Percy emerges as hapless, open, even finally to his bravado’s veneer stripped off before his undies ever are. Everything’s dressed though by Cyrenne’s wit and Percy’s sudden shafts of jokiness. ‘I’m everything the French laugh at about the English’ and in truth he’s gently obsessed with cleaning dishes more than sullying Cyrenne’s sheets. Des Potton, wonderfully ungainly, red-faced, physically awkward plays this grey virgin to perfection, achingly wasted by time as Cyrenne’s tainted by experience.

 

Whilst Percy’s bluster of sexual experience is seen through easily, and fears of not being ‘normal’ encourage all Cyrenne’s gentleness, her own isn’t.

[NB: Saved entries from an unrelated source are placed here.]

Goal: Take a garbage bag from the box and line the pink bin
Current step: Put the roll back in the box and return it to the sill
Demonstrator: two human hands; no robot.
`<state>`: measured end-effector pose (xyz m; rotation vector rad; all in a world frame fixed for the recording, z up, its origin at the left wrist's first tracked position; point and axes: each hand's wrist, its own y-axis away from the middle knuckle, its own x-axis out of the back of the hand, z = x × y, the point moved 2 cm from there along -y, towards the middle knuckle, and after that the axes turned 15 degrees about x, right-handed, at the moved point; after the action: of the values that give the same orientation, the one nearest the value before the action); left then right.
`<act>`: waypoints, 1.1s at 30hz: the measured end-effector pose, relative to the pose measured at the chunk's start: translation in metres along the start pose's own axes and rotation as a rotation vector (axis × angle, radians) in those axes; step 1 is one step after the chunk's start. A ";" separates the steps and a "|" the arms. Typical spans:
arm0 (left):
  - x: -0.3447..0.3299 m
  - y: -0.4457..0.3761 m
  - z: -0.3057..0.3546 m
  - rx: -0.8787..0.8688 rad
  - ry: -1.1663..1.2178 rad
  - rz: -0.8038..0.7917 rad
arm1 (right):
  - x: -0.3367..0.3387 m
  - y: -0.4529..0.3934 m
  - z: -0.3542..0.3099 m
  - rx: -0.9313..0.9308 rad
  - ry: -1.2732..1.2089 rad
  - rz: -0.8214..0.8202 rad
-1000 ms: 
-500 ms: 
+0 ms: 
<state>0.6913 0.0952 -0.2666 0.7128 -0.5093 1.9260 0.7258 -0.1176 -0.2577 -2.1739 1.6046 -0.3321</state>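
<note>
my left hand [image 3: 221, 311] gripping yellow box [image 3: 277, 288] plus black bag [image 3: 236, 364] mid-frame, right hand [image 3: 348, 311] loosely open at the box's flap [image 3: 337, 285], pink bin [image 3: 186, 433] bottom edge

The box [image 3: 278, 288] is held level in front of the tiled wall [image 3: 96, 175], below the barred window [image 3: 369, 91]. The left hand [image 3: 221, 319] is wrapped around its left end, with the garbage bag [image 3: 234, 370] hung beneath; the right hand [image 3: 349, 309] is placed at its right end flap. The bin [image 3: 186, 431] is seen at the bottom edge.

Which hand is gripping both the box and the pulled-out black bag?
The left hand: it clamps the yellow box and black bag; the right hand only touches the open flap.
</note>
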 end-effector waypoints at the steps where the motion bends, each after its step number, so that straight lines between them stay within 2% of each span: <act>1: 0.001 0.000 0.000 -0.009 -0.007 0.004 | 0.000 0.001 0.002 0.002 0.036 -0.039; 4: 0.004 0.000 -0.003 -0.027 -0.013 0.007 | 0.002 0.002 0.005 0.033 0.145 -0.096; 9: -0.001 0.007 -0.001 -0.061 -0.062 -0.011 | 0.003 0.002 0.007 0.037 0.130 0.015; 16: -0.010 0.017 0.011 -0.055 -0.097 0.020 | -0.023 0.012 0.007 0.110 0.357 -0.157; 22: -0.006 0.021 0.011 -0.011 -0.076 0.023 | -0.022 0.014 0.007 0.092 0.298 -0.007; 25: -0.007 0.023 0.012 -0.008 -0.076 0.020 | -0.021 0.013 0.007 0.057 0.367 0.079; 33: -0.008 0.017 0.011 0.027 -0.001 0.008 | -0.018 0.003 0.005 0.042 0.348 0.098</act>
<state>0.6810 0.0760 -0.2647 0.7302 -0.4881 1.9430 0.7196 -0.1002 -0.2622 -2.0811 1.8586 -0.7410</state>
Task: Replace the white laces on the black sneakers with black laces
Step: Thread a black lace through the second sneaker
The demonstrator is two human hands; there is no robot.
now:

Cyrenne’s a virtuoso fantasist for a reason; though the telling detail of drawing her brother naked is one fact sadly confirmed.

 

Both are damaged in part by families. Cyrenne’s is presciently explained in a world familiar now: abuse, ostracism, a brother seeking to reclaim her. It’s not even as if she’s been a prostitute for long. Nurse and typist preceded this more lucrative ‘realising my assets’. But why?

 

Percy’s fears and Cyrenne’s exasperation often abrade but Percy only exits when Ricard arrives: Benjamin Taylor in a cameo runs through a gamut of plea-bargaining to return to running the restaurant, exposure (to us) near-violence, reconciliation, drinks and dismissal when Cyrenne collapses.

 

But Percy’s left his rattle behind. In this tender choreography of rapprochement, there’s no easy resolution. No sooner have the pair decided to take a week off on the fifty pounds won (a tidy sum then) than Percy answers the phone. What follows exposes everything that’s raw. How to even broach a reaching-out must be seen.

 

Charles Spencer reviewing the Comedy Theatre’s 2004 revival praised Dyer’s output whilst noting the brief intrusion’s clunk. It might seem quite tame now, even sentimental, but its language and themes make it far less dated than you’d think, and the sentiment’s held at bay. Dyer’s gentle probing of loneliness deserves this fine, thoughtful, very welcome revival; Mooney and Potton bravely bare all their vulnerabilities at the least.